Author + information
- Received February 3, 2013
- Accepted February 15, 2013
- Published online August 1, 2013.
- Chiara Bernelli, MD,
- Francesco Maisano, MD,
- Alaide Chieffo, MD,
- Matteo Montorfano, MD,
- Jaclyn Chan, MBBS,
- Davide Maccagni, RT and
- Antonio Colombo, MD∗ ()
- ↵∗Reprint requests and correspondence:
Dr. Antonio Colombo, Interventional Cardiology Unit, San Raffaele Scientific Institute, Via Olgettina 60 20132 Milan, Italy.
Endovascular stent-graft implantation can be used to manage access site vascular complications during transcatheter aortic valve implantation (1). Nonetheless, the deployment of these devices may be technically challenging.
An 85-year-old man underwent a transfemoral transcatheter aortic valve implantation using a 29-mm CoreValve ReValving System (Medtronic Inc., Minneapolis, Minnesota). Following failure of therapeutic access pre-closure by Prostar XL (Abbott Vascular Devices, Redwood City, California) a Viabahn Endoprosthesis (W. L. Gore & Associates, Flagstaff, Arizona) was deployed. However, because the previous contralateral wire was inadvertently positioned in the profunda, the Viabahn occluded the superficial femoral artery (Fig. 1A). Therefore, in order to reaccess the superficial femoral artery, a Brockenbrough needle and Mullins sheath (Medtronic, Minneapolis, Minnesota) were used to perforate the covered stent (Figs. 1B and 1C). After puncture, a 0.014-inch wire was advanced in the superficial femoral artery and dilation of the covered stent with a 5.5-×-20-mm balloon was performed (Fig. 1D). Branch patency was restored with TIMI (Thrombolysis In Myocardial Infarction) flow grade 3 and a “neo-femoral carina” was created (Fig. 1E).

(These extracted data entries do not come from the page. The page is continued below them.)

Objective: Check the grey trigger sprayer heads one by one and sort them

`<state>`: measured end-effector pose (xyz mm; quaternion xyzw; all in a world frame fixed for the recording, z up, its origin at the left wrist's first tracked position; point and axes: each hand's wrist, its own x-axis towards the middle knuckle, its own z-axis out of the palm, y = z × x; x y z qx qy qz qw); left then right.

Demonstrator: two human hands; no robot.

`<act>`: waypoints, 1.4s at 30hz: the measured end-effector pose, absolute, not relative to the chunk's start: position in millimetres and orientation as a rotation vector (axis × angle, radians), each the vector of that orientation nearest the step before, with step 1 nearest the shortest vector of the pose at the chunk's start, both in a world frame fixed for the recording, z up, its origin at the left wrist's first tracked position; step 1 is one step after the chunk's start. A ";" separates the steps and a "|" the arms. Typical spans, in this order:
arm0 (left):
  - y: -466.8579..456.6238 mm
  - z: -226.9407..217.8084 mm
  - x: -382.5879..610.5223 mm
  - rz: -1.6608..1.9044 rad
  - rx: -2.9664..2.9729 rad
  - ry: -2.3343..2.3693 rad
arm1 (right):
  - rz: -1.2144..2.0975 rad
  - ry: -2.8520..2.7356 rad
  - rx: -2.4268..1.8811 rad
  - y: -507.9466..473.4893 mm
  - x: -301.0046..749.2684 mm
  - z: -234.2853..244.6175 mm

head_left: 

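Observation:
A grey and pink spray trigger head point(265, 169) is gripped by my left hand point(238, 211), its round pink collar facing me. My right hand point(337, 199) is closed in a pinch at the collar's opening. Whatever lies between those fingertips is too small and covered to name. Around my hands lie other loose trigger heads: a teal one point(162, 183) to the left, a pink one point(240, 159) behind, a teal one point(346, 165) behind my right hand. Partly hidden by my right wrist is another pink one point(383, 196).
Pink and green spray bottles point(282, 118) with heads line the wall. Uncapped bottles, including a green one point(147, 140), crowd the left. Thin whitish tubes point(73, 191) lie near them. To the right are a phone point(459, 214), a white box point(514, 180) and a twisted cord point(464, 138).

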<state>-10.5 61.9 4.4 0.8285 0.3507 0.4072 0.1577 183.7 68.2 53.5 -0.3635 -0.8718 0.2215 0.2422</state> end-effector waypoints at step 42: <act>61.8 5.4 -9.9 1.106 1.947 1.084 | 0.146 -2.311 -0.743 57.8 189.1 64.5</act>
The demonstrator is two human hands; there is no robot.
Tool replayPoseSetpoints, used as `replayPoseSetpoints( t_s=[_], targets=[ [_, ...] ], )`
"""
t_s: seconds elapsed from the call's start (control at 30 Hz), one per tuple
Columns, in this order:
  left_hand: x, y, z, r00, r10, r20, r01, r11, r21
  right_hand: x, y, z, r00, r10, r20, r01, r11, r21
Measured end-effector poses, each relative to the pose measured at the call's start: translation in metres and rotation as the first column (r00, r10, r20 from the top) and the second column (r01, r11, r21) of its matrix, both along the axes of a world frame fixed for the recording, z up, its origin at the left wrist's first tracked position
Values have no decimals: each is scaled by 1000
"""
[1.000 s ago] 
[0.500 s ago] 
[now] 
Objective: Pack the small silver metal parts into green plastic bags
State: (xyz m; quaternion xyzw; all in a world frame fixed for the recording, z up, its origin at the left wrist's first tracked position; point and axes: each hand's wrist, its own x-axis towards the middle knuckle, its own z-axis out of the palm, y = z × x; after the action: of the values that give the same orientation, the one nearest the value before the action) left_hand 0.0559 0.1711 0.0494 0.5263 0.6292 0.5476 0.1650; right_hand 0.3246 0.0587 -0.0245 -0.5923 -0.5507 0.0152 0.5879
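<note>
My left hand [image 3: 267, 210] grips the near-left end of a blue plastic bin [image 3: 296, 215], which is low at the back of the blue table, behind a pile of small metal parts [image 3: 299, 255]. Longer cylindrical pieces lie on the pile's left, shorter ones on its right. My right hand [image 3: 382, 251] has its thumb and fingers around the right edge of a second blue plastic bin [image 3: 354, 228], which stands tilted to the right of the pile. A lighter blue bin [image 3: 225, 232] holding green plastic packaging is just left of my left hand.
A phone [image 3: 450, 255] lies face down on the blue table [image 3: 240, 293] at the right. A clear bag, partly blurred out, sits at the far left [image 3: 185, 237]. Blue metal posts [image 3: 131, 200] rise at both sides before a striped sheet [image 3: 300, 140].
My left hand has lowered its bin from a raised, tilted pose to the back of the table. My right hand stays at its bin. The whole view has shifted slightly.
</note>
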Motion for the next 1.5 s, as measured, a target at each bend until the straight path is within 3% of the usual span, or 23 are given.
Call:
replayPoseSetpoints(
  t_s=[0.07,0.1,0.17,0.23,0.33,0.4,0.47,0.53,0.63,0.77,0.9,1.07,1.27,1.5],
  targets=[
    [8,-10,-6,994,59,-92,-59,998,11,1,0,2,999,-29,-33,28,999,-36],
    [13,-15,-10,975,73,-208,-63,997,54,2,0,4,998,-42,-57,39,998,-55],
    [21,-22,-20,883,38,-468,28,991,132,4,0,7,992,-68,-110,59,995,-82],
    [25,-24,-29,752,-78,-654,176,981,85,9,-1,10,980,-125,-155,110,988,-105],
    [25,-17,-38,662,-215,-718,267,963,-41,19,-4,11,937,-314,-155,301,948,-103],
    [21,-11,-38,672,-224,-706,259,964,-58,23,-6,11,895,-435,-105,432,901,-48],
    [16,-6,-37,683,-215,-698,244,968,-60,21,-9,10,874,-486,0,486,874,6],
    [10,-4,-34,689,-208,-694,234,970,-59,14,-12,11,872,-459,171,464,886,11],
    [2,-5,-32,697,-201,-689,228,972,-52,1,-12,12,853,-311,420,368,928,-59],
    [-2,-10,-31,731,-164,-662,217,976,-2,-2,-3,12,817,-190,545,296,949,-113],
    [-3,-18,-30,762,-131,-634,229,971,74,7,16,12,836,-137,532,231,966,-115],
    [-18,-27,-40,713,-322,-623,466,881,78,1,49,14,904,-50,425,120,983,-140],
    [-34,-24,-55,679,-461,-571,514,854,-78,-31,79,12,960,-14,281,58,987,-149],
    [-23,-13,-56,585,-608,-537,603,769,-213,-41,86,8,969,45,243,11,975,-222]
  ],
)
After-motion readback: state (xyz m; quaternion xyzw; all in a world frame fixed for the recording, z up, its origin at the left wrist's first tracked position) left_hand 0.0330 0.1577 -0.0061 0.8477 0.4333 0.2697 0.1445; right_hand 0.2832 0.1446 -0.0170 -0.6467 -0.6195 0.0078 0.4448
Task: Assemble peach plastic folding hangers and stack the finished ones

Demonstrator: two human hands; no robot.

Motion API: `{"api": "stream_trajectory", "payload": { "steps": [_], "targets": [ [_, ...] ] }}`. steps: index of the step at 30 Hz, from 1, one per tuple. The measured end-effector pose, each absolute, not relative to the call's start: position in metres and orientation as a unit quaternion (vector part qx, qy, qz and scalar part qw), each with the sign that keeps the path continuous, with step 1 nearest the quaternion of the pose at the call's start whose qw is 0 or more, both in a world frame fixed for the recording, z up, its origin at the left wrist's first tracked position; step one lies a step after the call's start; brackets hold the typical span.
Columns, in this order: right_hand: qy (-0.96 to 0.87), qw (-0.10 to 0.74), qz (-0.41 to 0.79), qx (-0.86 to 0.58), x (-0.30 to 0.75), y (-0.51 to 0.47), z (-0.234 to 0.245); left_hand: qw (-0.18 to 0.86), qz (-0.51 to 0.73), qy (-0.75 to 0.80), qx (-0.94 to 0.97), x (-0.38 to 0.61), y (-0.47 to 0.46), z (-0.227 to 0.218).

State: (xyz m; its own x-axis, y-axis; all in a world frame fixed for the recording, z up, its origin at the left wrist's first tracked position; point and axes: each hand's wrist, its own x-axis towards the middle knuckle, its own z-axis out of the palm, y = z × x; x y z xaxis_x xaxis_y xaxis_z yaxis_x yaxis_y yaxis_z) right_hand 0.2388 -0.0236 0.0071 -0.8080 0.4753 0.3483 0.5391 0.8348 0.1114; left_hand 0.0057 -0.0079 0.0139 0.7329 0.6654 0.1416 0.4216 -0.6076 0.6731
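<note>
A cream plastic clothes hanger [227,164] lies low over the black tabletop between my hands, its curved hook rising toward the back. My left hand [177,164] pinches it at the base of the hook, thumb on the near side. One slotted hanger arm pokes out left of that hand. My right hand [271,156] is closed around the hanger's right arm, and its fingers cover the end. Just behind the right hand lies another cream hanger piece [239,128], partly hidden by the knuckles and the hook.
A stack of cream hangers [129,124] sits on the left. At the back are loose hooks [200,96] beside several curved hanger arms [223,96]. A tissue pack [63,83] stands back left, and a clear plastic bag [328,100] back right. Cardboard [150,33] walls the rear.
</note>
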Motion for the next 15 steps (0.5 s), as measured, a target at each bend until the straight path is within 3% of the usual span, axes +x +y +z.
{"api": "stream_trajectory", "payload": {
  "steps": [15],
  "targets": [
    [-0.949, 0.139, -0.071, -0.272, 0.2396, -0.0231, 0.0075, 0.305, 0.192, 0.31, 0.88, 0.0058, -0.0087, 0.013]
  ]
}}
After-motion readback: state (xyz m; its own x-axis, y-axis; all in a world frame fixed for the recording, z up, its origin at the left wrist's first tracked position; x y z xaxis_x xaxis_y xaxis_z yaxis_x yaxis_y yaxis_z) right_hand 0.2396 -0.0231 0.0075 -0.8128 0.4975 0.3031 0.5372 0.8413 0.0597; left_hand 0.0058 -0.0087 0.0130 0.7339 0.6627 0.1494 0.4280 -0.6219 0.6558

The “neocarina reconstruction-technique” may be applied to manage vascular complications in various interventional procedures. However, the clinical impact of this new technique on the long-term patency of the stent graft and the need for close surveillance remain unclear.
Dr. Maisano he has received consulting fees from Medtronic, Abbott, St. Jude Medical, and Valtech Cardio; royalties from Edwards Lifesciences; and is a cofounder of 4tech. All other authors have reported that they have no relationships relevant to the contents of this paper to disclose.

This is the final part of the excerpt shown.